WORK TO COMPLETE
Please give back, word for word, only the lines starting at the one containing "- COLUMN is" and ending at the one containing "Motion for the" within the material below.
==== GIVEN MATERIAL ====
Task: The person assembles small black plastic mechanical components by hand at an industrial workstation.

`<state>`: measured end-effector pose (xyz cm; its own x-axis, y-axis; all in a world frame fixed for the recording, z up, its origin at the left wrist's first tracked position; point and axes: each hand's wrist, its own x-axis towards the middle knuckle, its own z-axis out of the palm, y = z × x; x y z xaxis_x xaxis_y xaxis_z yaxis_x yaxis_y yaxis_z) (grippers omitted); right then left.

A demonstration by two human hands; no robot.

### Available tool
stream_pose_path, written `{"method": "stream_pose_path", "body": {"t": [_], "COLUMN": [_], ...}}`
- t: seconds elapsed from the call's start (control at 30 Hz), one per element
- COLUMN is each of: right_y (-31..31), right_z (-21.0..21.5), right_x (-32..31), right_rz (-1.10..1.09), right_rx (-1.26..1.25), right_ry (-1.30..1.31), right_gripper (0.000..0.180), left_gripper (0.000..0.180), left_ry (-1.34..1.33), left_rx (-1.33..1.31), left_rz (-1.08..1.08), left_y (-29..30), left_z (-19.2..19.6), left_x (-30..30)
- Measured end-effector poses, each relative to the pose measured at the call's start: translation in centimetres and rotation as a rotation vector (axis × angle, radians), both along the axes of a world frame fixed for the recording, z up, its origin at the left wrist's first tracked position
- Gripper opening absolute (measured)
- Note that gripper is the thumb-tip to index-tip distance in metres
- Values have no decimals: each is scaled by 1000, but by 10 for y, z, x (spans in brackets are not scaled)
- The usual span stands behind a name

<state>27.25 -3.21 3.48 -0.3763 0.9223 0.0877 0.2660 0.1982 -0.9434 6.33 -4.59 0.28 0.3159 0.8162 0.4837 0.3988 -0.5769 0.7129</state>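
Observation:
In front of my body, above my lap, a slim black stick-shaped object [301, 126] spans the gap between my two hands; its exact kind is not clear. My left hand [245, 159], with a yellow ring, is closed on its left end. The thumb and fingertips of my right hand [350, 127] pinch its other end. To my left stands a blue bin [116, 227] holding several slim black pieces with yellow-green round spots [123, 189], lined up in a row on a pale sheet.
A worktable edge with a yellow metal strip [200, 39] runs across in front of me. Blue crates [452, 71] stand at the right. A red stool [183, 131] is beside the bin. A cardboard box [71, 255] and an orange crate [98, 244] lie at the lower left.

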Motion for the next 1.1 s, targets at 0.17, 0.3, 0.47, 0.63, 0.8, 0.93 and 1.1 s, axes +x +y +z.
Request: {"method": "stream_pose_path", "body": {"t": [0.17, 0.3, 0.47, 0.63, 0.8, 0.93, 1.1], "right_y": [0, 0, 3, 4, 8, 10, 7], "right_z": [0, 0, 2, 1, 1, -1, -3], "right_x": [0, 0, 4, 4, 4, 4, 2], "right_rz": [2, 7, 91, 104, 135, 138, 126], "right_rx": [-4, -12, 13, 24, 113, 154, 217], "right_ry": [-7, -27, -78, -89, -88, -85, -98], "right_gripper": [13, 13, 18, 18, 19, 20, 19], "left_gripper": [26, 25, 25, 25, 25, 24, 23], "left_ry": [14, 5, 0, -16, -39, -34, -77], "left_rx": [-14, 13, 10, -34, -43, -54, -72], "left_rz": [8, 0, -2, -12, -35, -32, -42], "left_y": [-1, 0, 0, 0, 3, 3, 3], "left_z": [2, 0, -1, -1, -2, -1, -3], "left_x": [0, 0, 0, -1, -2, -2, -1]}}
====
ANSWER TO THE PROBLEM
- COLUMN is each of: right_y (-31..31), right_z (-21.0..21.5), right_x (-32..31), right_rz (-1.10..1.09), right_rx (-1.26..1.25), right_ry (-1.30..1.31), right_gripper (0.000..0.180), left_gripper (0.000..0.180), left_ry (-1.34..1.33), left_rx (-1.33..1.31), left_rz (-1.08..1.08), left_y (-29..30), left_z (-19.2..19.6), left_x (-30..30)
- Measured end-effector poses, each relative to the pose measured at the call's start: translation in centimetres and rotation as a rotation vector (axis × angle, radians), both along the axes of a world frame fixed for the recording, z up, its origin at the left wrist's first tracked position
- Gripper opening absolute (measured)
- Note that gripper is the thumb-tip to index-tip distance in metres
- Values have no decimals: each is scaled by 1000, but by 10 for y, z, x (spans in brackets are not scaled)
- The usual span stands behind a name

<state>27.25 -3.21 3.48 -0.3763 0.9223 0.0877 0.2660 0.1982 -0.9434 6.33 -4.59 0.28 0.3159 0.8162 0.4837 0.3988 -0.5769 0.7129</state>
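Observation:
In front of my body, above my lap, a slim black stick-shaped object [301, 126] spans the gap between my two hands; its exact kind is not clear. My left hand [245, 159], with a yellow ring, is closed on its left end. The thumb and fingertips of my right hand [350, 127] pinch its other end. To my left stands a blue bin [116, 227] holding several slim black pieces with yellow-green round spots [123, 189], lined up in a row on a pale sheet.
A worktable edge with a yellow metal strip [200, 39] runs across in front of me. Blue crates [452, 71] stand at the right. A red stool [183, 131] is beside the bin. A cardboard box [71, 255] and an orange crate [98, 244] lie at the lower left.
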
Motion for the next 1.1 s, targets at 0.17, 0.3, 0.47, 0.63, 0.8, 0.93 and 1.1 s, axes +x +y +z.

No additional output is required.